**ABOUT THIS EXERCISE**.
No pictures belong in the copy, but every line of the material below must be reproduced exactly.

'''

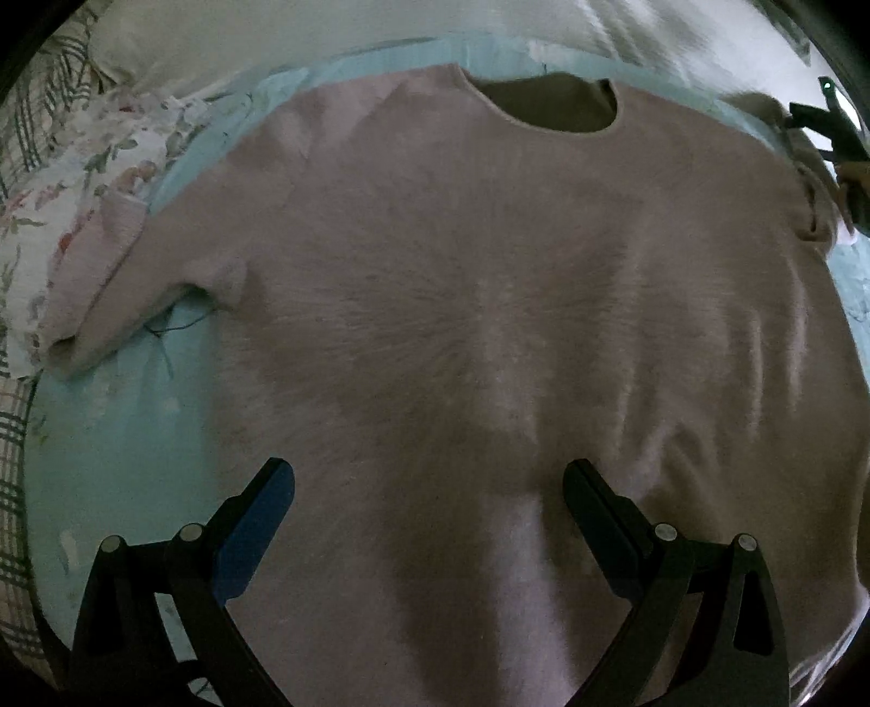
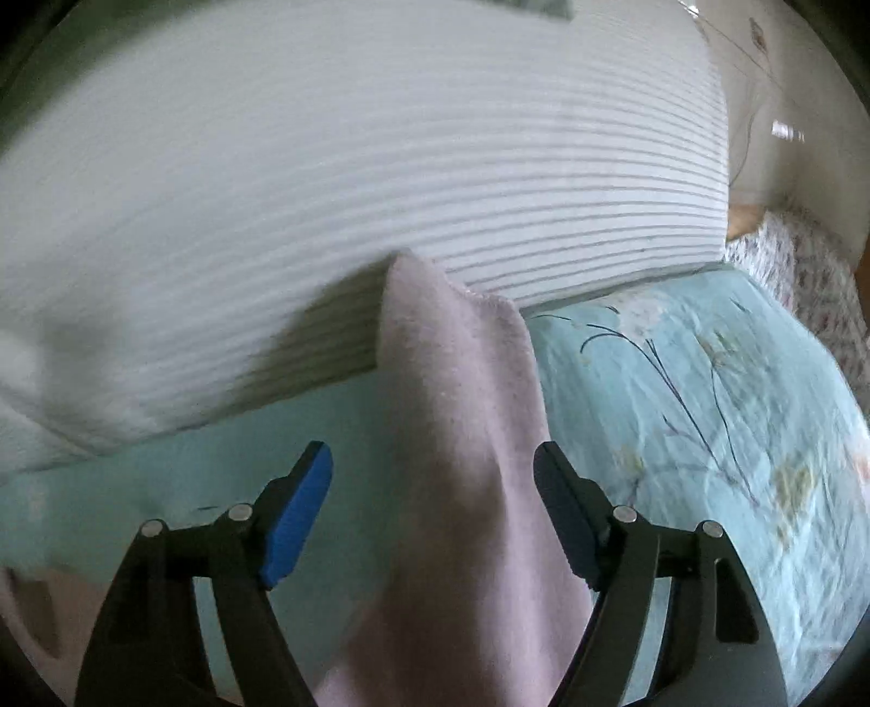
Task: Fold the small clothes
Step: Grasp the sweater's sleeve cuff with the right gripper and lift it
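A pale pink short-sleeved shirt (image 1: pixel 489 304) lies spread flat on a light blue bed sheet (image 1: pixel 136 446), neckline (image 1: pixel 554 109) at the far side, left sleeve (image 1: pixel 109 283) stretched out to the left. My left gripper (image 1: pixel 429 489) is open above the shirt's lower body, holding nothing. In the right wrist view the shirt's right sleeve (image 2: pixel 462 413) lies lengthwise between the fingers of my right gripper (image 2: pixel 432 473), which is open around it, jaws apart from the cloth. The right gripper also shows at the far right of the left wrist view (image 1: pixel 837 141).
A white striped pillow (image 2: pixel 380 179) lies just beyond the sleeve tip. The sheet has a floral print on the right (image 2: pixel 696 391). A floral cloth (image 1: pixel 70 179) and plaid fabric (image 1: pixel 11 478) lie at the left. A white cushion (image 1: pixel 326 38) is behind the neckline.
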The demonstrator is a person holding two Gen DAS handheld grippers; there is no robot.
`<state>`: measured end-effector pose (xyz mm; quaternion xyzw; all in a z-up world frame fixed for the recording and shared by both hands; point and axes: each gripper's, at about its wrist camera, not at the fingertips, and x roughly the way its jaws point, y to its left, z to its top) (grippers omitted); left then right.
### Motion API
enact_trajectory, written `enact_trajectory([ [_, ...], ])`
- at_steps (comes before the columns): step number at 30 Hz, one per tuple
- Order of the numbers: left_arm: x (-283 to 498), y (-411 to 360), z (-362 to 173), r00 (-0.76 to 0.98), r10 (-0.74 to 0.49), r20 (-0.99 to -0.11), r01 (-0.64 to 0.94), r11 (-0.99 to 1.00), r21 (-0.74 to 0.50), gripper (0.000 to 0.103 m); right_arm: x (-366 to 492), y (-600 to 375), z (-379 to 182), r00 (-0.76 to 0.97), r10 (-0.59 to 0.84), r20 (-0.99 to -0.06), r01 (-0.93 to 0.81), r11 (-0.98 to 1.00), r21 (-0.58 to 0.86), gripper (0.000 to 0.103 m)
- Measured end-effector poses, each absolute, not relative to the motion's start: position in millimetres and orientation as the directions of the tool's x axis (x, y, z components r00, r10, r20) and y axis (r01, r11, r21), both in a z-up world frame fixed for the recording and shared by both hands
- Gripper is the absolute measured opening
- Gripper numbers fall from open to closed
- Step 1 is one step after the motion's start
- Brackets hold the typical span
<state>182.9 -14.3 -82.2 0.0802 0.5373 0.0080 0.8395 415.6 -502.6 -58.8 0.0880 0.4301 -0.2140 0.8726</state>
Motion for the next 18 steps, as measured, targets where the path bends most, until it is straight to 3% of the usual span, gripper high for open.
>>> enact_trajectory([
  [1,184,-15,-83,0.420,0.096,-0.903,0.074,0.988,0.139,0.099,417,-503,-63,0.525,-0.293,-0.799,0.449,0.893,-0.032,0.042],
  [2,184,-16,-83,0.422,0.091,-0.902,0.075,0.988,0.135,0.099,417,-505,-68,0.518,-0.276,-0.810,0.450,0.893,-0.016,0.017],
  [3,184,-15,-82,0.421,0.086,-0.903,0.077,0.989,0.130,0.100,414,-504,-68,0.534,-0.257,-0.806,0.446,0.895,0.010,0.010],
  [9,183,-13,-76,0.460,0.077,-0.885,0.079,0.989,0.127,0.099,382,-447,-40,0.668,-0.026,-0.743,0.255,0.947,0.196,0.009],
  [18,164,-1,-57,0.512,0.028,-0.859,0.063,0.996,0.070,0.100,344,-275,-23,0.637,0.381,-0.671,-0.109,0.905,0.410,0.009],
])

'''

**RESULT**.
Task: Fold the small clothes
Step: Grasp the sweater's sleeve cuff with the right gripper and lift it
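A pale pink short-sleeved shirt (image 1: pixel 489 304) lies spread flat on a light blue bed sheet (image 1: pixel 136 446), neckline (image 1: pixel 554 109) at the far side, left sleeve (image 1: pixel 109 283) stretched out to the left. My left gripper (image 1: pixel 429 489) is open above the shirt's lower body, holding nothing. In the right wrist view the shirt's right sleeve (image 2: pixel 462 413) lies lengthwise between the fingers of my right gripper (image 2: pixel 432 473), which is open around it, jaws apart from the cloth. The right gripper also shows at the far right of the left wrist view (image 1: pixel 837 141).
A white striped pillow (image 2: pixel 380 179) lies just beyond the sleeve tip. The sheet has a floral print on the right (image 2: pixel 696 391). A floral cloth (image 1: pixel 70 179) and plaid fabric (image 1: pixel 11 478) lie at the left. A white cushion (image 1: pixel 326 38) is behind the neckline.
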The demonstrator is a person holding two Gen DAS handheld grippers; there is no robot.
`<state>`: measured end-effector pose (xyz mm; quaternion xyzw; all in a z-up world frame fixed for the recording and shared by both hands; point and axes: each gripper's, at about its wrist camera, not at the fingertips, and x roughly the way its jaws point, y to its left, z to its top) (grippers omitted); left then right.
### Motion API
enact_trajectory, written `enact_trajectory([ [_, ...], ])`
- at_steps (comes before the columns): step number at 30 Hz, one per tuple
- Order of the numbers: left_arm: x (-283 to 498), y (-411 to 360), z (-362 to 173), r00 (-0.76 to 0.98), r10 (-0.74 to 0.49), r20 (-0.99 to -0.11), r01 (-0.64 to 0.94), r11 (-0.99 to 1.00), r21 (-0.74 to 0.50), gripper (0.000 to 0.103 m); right_arm: x (-366 to 492), y (-600 to 375), z (-379 to 182), r00 (-0.76 to 0.97), r10 (-0.59 to 0.84), r20 (-0.99 to -0.06), r01 (-0.93 to 0.81), r11 (-0.98 to 1.00), r21 (-0.58 to 0.86), gripper (0.000 to 0.103 m)
- Measured end-effector poses, each absolute, not relative to the motion's start: position in millimetres and orientation as the directions of the tool's x axis (x, y, z components r00, r10, r20) and y axis (r01, r11, r21), both in a z-up world frame fixed for the recording and shared by both hands
- Gripper is the absolute measured opening
- Gripper numbers fall from open to closed
- Step 1 is one step after the motion's start
- Brackets hold the typical span
<state>182.9 -14.3 -82.2 0.0802 0.5373 0.0080 0.8395 415.6 -502.6 -58.8 0.0880 0.4301 -0.2140 0.8726</state>
Motion for the next 18 steps, as measured, targets where the path bends most, until it is straight to 3% of the usual span, gripper high for open.
>>> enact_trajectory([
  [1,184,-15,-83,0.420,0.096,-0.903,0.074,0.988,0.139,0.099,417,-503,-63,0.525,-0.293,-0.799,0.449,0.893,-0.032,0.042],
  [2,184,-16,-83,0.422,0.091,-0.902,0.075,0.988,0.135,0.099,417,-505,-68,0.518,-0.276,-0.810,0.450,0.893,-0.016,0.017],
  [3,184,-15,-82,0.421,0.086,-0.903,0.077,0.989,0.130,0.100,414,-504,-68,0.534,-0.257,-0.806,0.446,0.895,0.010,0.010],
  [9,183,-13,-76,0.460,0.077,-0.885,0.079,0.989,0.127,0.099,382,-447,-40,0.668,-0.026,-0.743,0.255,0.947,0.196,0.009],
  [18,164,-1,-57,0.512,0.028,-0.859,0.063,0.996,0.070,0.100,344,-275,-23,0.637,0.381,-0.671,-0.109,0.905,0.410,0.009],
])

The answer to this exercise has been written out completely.